What you should do: The whole listing is to be restated word for word with no images.
● ● ●
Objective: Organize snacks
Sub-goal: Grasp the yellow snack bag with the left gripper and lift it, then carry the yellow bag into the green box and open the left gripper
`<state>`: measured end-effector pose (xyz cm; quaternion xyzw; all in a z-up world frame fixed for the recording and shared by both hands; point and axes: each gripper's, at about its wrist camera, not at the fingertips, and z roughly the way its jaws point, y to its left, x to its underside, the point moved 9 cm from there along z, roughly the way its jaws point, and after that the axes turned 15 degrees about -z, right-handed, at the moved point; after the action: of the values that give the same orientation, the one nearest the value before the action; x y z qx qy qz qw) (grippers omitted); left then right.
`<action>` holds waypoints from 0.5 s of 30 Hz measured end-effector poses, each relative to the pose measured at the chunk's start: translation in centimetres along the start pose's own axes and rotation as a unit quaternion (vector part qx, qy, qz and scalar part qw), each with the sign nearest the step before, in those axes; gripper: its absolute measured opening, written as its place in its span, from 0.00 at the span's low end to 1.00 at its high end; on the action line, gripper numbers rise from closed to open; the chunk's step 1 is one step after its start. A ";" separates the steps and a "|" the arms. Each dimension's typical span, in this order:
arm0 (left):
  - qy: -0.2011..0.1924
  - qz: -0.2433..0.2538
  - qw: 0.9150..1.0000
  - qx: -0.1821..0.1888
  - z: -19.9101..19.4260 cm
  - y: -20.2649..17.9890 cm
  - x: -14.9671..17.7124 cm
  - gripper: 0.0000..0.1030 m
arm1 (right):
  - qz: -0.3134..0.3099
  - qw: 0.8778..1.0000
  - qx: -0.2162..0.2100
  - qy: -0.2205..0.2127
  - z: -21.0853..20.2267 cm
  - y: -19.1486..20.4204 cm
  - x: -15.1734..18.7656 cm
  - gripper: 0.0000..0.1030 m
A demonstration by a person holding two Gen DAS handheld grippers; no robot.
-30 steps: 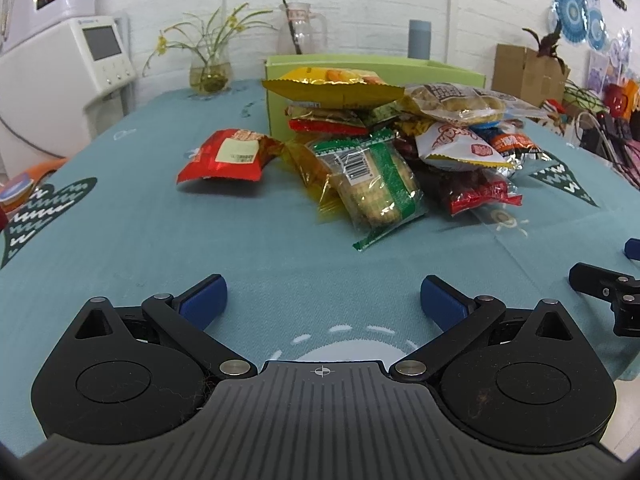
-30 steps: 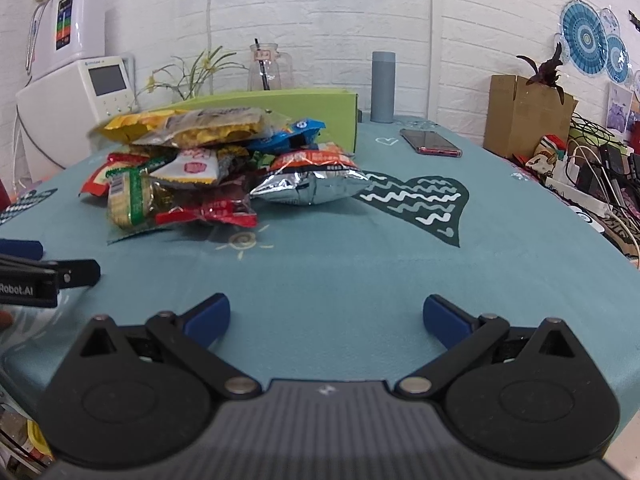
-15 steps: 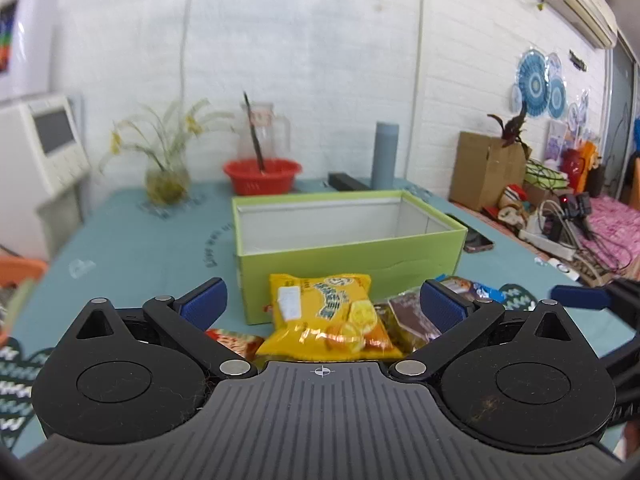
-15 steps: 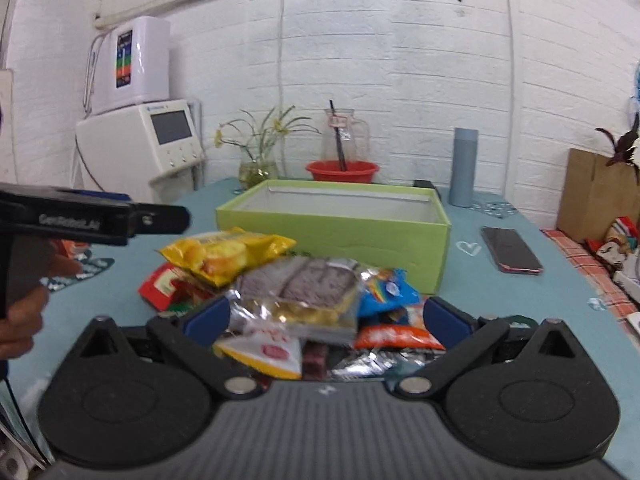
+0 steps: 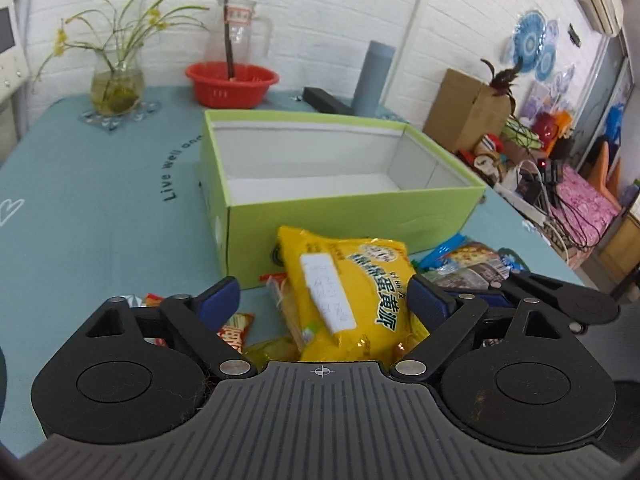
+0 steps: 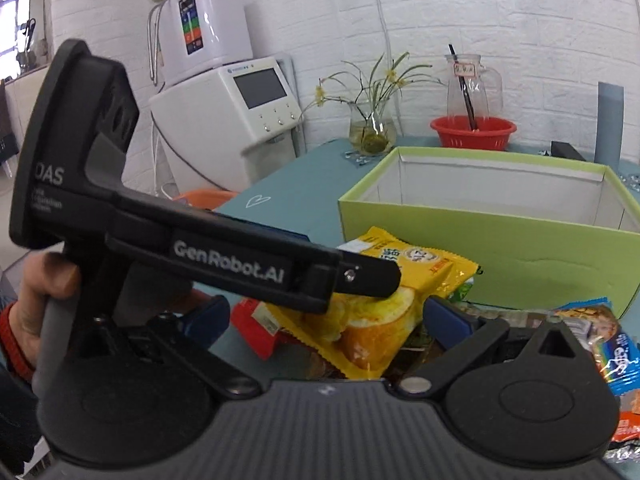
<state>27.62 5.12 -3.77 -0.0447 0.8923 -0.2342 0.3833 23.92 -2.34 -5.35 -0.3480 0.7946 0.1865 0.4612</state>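
Note:
A yellow snack bag tops the snack pile in front of the empty green box. My left gripper hangs over it with the bag between its blue pads. Its jaws are closing: the right pad is at the bag's edge and the left pad stands clear. In the right wrist view the same yellow bag lies under my right gripper, which is wide open above the pile. The left gripper crosses that view from the left, over the bag.
Red, blue and dark brown packets lie around the yellow bag. Behind the box stand a red basket, a flower vase and a grey cylinder. A white machine stands left of the table.
Both grippers rose and moved in over the snack pile toward the green box. The left jaws have narrowed around the yellow bag. The left gripper now crosses the right wrist view.

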 end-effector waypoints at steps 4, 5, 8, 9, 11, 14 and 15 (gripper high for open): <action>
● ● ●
Answer:
Objective: Organize snacks
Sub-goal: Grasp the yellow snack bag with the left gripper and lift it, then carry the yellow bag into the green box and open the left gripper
`<state>`: measured end-effector pose (xyz cm; quaternion xyzw; all in a z-up world frame fixed for the recording and shared by both hands; point and axes: each gripper's, at about its wrist camera, not at the fingertips, and z roughly the way its jaws point, y to its left, x to its underside, the point moved 9 cm from there along z, roughly the way its jaws point, and after that the axes turned 15 degrees about -z, right-handed, at the moved point; after the action: of the values that give the same orientation, the one nearest the value before the action; x y z qx qy qz qw) (grippers omitted); left then right.
`<action>` holds waypoints from 0.5 s of 30 Hz measured end-effector poses, each relative to the pose measured at the chunk's start: translation in centimetres along the start pose's own axes and rotation as a unit quaternion (vector part qx, qy, qz and scalar part qw), each with the sign nearest the step before, in those axes; gripper: its absolute measured opening, written as its place in its span, from 0.00 at the span's low end to 1.00 at its high end; on the action line, gripper numbers rise from closed to open; the chunk's step 1 is one step after its start. A ";" separates the steps and a "|" the arms. Each dimension's typical span, in this order:
arm0 (left):
  - qy: -0.2011..0.1924
  - qz: -0.2433..0.2538
  - qw: 0.9150..1.0000
  - qx: -0.1821..0.1888
  - z: -19.9101..19.4260 cm
  - y: -20.2649..17.9890 cm
  - x: -14.9671..17.7124 cm
  - gripper: 0.0000..0.1030 m
arm1 (right):
  - qz: -0.3134..0.3099
  - qw: 0.8778..1.0000
  - qx: -0.2162..0.2100
  - qy: -0.2205..0.2127
  - z: -21.0853..20.2267 cm
  - y: -19.1486..20.4204 cm
  - x: -15.1734..18.7656 cm
  - gripper: 0.0000..0.1030 m
A demonstration by a person holding two Gen DAS handheld grippers; no robot.
-30 steps: 
-30 steps: 
-15 steps: 
-15 steps: 
+0 steps: 
+0 steps: 
<state>27.62 5.12 -3.77 -0.0447 0.8923 -0.2342 0.3833 23.92 -2.34 -5.35 -0.3480 0.7946 0.1865 0.4612</state>
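Note:
A yellow snack bag tops the snack pile in front of the empty green box. My left gripper hangs over it with the bag between its blue pads. Its jaws are closing: the right pad is at the bag's edge and the left pad stands clear. In the right wrist view the same yellow bag lies under my right gripper, which is wide open above the pile. The left gripper crosses that view from the left, over the bag.
Red, blue and dark brown packets lie around the yellow bag. Behind the box stand a red basket, a flower vase and a grey cylinder. A white machine stands left of the table.
Both grippers rose and moved in over the snack pile toward the green box. The left jaws have narrowed around the yellow bag. The left gripper now crosses the right wrist view.
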
 end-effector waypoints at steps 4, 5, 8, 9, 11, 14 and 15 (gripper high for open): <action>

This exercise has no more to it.